I am pretty much done with taking most of the readings but sure would like to compare my measurements with others.

Joe


----------



## Rich Dumas (Sep 3, 2008)

Many of the stock wheels that I have measured actually have a slight taper, the diameter is greater near the inside. Even some CNC wheels have a taper, that happens because the plastic flexes more where the wheel is dished. Some makers compensate for that effect, others do not.


----------



## Grandcheapskate (Jan 5, 2006)

An interesting point on tapering. That may account for a few thousands, but the differences I am seeing appear to be larger than would be explained by a slight taper.

As an example, I measured the O.D. on a few rear wheels on Lifelike M cars. I got a low of .277" and a high of .288". So when buying tires for Lifelike M stock wheels, I guess you would have to assume the smallest O.D. (at most .275") to be sure the tires are snug enough so they won't slip off.

Joe


----------



## tabcomary (Jun 2, 2010)

*Taper*

The Aurora A/FX rear wheel samples I am looking at might only taper a thousandth or two from inside to outside, if they taper at all. That small a difference can easily get swallowed up in imperfections in the casting. The small imperfections were all covered-up by the foam tires anyway.

Aurora Specialty Chassis "narrow" rims appear to taper from 0.375" to 0.372" pretty consistently.

Aurora Specialty Chassis "wide" rims appear to taper from 0.380" to 0.372".

I also have some AW 4-Gear rims that appear to get larger from inside to outside (0.378" to 0.382") That might be a result of the thick coat of silver paint that appears to much heavier near the outside of the rim. 

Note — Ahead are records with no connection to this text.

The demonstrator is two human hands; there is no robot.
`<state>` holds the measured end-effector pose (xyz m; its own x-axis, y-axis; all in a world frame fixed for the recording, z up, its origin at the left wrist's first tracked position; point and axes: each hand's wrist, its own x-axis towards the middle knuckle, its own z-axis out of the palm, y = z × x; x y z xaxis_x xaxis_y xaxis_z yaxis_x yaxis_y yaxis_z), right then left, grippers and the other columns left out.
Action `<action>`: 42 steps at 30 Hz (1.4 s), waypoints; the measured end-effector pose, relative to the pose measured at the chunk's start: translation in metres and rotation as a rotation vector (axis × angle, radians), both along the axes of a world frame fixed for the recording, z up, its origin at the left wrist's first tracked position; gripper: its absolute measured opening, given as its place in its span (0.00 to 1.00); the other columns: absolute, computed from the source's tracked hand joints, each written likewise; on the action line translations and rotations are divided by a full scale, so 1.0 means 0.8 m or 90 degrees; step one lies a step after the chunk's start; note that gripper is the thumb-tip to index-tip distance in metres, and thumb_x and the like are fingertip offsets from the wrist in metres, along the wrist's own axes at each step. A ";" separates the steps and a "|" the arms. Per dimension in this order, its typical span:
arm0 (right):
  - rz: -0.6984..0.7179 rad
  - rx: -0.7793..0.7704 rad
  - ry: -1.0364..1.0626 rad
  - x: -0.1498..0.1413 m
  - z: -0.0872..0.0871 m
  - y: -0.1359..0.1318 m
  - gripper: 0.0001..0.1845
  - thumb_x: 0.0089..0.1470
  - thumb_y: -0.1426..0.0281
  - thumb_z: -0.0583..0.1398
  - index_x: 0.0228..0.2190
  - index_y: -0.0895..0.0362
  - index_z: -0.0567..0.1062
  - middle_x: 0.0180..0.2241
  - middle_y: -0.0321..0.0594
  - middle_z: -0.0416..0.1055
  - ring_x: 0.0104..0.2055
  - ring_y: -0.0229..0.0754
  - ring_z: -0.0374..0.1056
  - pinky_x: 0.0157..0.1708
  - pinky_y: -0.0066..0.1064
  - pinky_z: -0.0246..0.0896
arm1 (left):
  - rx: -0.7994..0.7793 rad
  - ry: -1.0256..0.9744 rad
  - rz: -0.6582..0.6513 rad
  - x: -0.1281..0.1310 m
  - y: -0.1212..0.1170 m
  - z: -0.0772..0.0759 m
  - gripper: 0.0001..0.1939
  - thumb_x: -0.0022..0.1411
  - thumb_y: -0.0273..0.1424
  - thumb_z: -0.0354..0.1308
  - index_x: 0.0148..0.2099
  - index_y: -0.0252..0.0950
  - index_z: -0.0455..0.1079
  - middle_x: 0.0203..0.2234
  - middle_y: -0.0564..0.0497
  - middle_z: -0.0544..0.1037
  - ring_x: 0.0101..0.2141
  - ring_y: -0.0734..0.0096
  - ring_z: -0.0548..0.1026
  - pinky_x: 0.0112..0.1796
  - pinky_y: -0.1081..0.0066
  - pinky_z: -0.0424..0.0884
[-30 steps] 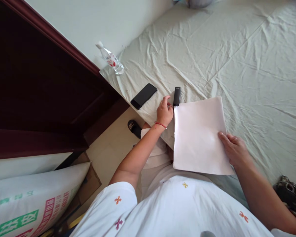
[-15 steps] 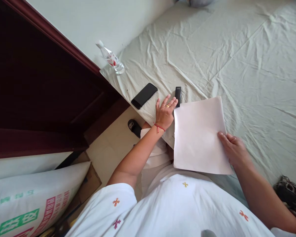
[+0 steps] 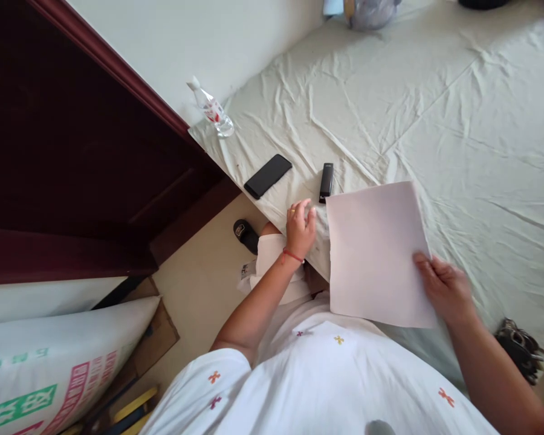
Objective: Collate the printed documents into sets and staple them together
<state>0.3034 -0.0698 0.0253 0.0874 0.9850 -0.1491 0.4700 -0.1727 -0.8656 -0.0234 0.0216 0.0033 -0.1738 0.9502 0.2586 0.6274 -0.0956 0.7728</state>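
Here, the right hand (image 3: 451, 293) has hold of the big, plain white paper (image 3: 378, 254). Its thumb lies on top at the right edge, and its other fingers are bent beside and under that edge, partly out of sight. These fingers are shut on the paper, which spreads out to their left, nearly as far as the left hand (image 3: 300, 235).

The left hand wears a thin red string bracelet (image 3: 293, 255) and holds nothing. Its fingers (image 3: 301, 209) are a bit curled and partly open, near the paper's left edge. I can't tell if they touch the wrinkly, pale green-gray cloth (image 3: 471, 145) under them.

Just past the left fingers is a small, long black thing (image 3: 326, 182), shaped like a stapler. Its near end is right by the paper's top left corner; I can't tell if they touch. A flat black phone (image 3: 268, 176) lies on the cloth, ahead and to the left of the left fingers. Farther that way, well apart from them, stands a clear plastic bottle (image 3: 214, 113) with a white cap and a red and white label. A black slipper (image 3: 245, 235) is on the floor (image 3: 194, 272), left of the left hand.
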 end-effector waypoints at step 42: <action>-0.023 0.120 0.017 -0.055 -0.048 0.085 0.22 0.63 0.47 0.60 0.33 0.52 0.77 0.24 0.33 0.66 0.26 0.38 0.57 0.26 0.31 0.51 | -0.095 -0.301 0.042 0.007 -0.047 -0.016 0.34 0.65 0.63 0.53 0.27 0.37 0.58 0.21 0.55 0.59 0.27 0.73 0.57 0.31 0.68 0.55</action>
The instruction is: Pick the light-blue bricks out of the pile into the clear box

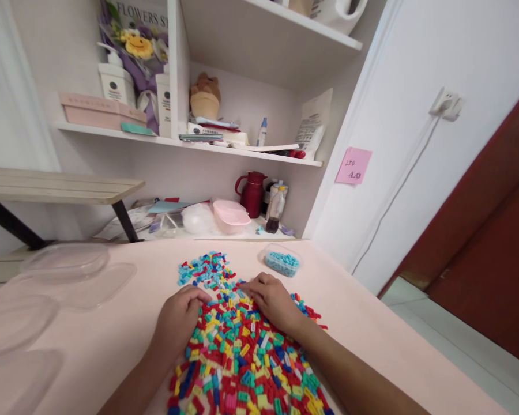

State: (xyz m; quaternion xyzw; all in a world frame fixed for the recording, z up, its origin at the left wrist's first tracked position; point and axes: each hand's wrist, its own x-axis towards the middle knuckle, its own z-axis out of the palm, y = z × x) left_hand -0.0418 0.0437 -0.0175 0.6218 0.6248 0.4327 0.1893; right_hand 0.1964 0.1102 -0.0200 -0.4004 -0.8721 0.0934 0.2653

I expect that the un-coated AW rims have a taper similar to the Specialty Chassis rims. That is just one of the things you have to do when you mold plastic.


----------



## Rich Dumas (Sep 3, 2008)

I expect that injected plastic shrinks a little when it cools. If you are trying to make parts to specific dimentions you would have to take that into account when you design moulds. 
I know that in the case of Super Tires they are designed to fit specific wheels. The ID of the tire is slightly less than the OD of the wheel so that the tires will stay on and the OD of the mounted tire will usually be the same as a stock tire for a particular car. If you put a tire on a different diameter wheel the mounted diameter could be bigger or smaller. If you put a tire on a taperd wheel the tire might also have a taper, but I don't think that a very slight taper would affect performance.


----------



## Grandcheapskate (Jan 5, 2006)

I was surprised at the difference in rear wheel size I found on the Lifelike M chassis. I did find other chassis types with slight variations but I think the span from smallest to largest M chassis wheel was the most significant.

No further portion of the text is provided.